Work required
Write out the following listing's lines from the one with "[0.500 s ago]" to the one with "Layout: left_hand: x", exactly, with both included and no others.

Record set
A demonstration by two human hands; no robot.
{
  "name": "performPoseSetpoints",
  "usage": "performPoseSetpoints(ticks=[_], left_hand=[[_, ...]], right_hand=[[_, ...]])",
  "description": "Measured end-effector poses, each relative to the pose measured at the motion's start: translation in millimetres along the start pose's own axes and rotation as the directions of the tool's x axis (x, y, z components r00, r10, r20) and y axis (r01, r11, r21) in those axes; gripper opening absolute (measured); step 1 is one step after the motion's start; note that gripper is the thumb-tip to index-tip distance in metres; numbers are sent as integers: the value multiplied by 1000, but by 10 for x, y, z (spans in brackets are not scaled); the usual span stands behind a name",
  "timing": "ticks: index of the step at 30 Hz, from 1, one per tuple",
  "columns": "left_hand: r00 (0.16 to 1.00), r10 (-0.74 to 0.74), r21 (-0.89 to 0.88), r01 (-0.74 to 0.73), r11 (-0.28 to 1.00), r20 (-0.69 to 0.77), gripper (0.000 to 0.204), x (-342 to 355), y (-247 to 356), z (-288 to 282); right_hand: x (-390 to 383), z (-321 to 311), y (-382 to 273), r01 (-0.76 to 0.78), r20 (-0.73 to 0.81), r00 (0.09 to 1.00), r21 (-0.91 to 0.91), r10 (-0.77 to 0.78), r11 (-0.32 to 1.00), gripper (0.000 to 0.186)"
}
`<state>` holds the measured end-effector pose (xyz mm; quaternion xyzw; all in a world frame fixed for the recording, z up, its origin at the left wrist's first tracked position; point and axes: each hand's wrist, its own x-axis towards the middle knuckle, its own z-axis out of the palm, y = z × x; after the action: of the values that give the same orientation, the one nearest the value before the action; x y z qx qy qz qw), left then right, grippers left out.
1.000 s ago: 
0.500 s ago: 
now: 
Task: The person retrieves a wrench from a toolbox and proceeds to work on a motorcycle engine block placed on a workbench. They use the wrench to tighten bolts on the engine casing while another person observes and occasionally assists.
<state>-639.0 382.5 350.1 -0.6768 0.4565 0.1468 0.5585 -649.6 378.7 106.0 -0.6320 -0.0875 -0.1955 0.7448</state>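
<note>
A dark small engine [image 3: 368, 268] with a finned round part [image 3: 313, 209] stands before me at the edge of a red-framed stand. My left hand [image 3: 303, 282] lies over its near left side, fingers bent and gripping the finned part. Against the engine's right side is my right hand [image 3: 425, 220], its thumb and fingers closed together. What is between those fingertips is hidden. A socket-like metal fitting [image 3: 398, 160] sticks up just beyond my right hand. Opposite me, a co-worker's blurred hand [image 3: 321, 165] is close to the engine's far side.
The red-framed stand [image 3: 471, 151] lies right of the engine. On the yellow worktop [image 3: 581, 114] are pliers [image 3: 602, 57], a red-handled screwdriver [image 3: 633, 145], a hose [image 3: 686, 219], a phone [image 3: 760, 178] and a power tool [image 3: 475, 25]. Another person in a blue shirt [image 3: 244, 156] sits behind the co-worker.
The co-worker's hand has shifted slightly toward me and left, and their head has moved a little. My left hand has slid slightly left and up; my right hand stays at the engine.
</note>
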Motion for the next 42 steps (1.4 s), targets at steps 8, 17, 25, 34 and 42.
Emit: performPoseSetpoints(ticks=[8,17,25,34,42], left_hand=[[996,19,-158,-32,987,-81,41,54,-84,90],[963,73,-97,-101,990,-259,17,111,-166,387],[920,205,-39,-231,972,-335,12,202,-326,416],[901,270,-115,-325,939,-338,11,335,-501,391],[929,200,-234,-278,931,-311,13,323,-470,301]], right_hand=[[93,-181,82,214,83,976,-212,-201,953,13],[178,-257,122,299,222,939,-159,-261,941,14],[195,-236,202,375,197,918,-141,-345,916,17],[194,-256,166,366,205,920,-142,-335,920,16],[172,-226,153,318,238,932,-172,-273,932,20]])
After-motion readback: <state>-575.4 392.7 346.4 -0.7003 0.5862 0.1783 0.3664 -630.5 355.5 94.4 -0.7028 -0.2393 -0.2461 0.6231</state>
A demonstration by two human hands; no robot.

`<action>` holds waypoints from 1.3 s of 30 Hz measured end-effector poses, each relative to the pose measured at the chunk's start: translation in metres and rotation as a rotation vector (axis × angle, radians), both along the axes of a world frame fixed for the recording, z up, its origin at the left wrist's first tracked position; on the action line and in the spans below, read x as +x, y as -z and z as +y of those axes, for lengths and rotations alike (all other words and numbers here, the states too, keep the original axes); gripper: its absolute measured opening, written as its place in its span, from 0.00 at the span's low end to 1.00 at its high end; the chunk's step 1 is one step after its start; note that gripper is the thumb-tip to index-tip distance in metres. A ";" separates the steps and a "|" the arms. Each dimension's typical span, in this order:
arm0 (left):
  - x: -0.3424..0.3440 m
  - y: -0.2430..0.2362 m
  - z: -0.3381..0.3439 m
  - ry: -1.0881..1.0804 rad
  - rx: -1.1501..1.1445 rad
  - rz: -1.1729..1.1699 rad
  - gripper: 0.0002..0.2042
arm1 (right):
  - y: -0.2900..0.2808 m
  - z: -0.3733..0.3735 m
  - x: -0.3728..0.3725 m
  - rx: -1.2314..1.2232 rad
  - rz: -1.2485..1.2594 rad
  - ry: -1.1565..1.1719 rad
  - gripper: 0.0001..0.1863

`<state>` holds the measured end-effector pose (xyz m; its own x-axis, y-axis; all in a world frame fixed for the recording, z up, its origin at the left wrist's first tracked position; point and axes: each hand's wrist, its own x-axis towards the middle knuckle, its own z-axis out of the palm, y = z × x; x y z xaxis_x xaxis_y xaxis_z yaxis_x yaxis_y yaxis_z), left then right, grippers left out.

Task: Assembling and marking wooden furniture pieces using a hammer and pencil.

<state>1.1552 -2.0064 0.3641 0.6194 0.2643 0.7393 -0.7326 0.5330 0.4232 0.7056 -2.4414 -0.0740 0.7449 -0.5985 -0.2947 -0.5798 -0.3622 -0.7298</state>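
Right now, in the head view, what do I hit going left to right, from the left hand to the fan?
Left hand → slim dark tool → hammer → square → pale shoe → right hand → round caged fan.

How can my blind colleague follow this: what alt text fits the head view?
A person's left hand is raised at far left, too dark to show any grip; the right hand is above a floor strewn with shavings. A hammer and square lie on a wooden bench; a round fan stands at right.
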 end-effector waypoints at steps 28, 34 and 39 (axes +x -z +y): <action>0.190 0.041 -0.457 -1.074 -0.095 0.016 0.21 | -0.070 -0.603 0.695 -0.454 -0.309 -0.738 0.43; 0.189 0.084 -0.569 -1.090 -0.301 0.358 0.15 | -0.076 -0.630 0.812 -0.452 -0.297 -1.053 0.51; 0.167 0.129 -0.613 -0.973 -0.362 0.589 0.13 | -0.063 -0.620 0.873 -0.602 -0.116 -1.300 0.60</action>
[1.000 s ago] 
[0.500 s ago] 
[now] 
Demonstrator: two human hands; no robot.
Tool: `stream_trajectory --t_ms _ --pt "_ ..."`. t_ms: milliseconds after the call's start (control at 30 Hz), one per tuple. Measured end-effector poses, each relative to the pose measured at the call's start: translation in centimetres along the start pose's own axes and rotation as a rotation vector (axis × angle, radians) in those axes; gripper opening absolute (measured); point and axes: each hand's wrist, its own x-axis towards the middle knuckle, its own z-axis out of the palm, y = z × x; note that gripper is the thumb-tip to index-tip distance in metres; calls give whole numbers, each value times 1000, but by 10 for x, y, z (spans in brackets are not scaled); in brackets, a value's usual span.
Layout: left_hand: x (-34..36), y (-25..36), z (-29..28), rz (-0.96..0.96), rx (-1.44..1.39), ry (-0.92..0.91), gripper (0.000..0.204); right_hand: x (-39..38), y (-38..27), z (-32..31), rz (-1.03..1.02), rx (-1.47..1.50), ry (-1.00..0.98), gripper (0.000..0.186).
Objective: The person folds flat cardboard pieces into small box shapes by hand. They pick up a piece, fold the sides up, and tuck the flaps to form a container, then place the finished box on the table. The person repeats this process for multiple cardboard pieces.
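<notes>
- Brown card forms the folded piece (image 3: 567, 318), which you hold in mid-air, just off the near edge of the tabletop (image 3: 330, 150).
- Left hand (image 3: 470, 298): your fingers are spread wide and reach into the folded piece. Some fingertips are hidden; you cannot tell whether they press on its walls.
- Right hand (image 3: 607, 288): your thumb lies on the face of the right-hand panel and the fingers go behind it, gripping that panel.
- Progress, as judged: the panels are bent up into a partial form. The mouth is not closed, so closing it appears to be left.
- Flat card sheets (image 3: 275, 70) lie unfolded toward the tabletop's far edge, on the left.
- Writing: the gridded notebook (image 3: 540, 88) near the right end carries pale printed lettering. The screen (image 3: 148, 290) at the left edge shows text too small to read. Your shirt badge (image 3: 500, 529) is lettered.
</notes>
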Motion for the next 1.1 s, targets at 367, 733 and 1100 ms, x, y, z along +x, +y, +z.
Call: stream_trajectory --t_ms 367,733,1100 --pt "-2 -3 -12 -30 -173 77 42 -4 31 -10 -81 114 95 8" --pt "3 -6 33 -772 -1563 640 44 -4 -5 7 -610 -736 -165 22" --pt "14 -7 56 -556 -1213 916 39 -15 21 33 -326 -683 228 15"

Solution for this task
[0.500 s ago] 
[now] 
Demonstrator: two human hands; no robot.
Tool: `stream_trajectory --t_ms _ --pt "_ ..."`. t_ms: milliseconds after the call's start (control at 30 Hz), one per tuple. Measured end-effector poses, each relative to the pose measured at the call's start: translation in centimetres along the start pose's own axes and rotation as a rotation vector (axis × angle, radians) in those axes; gripper opening absolute (measured); point and axes: each hand's wrist, its own x-axis towards the middle knuckle, its own z-axis out of the palm, y = z × x; note that gripper is the thumb-tip to index-tip distance in metres; calls give whole numbers, each value times 1000, but by 10 for x, y, z (spans in brackets are not scaled); in brackets, a value's usual span.
Layout: left_hand: x (-34..36), y (-25..36), z (-29..28), rz (-0.96..0.96), rx (-1.44..1.39), ry (-0.92..0.91), gripper (0.000..0.204); right_hand: x (-39..38), y (-38..27), z (-32..31), rz (-1.03..1.02), rx (-1.47..1.50), ry (-1.00..0.98), gripper (0.000..0.186).

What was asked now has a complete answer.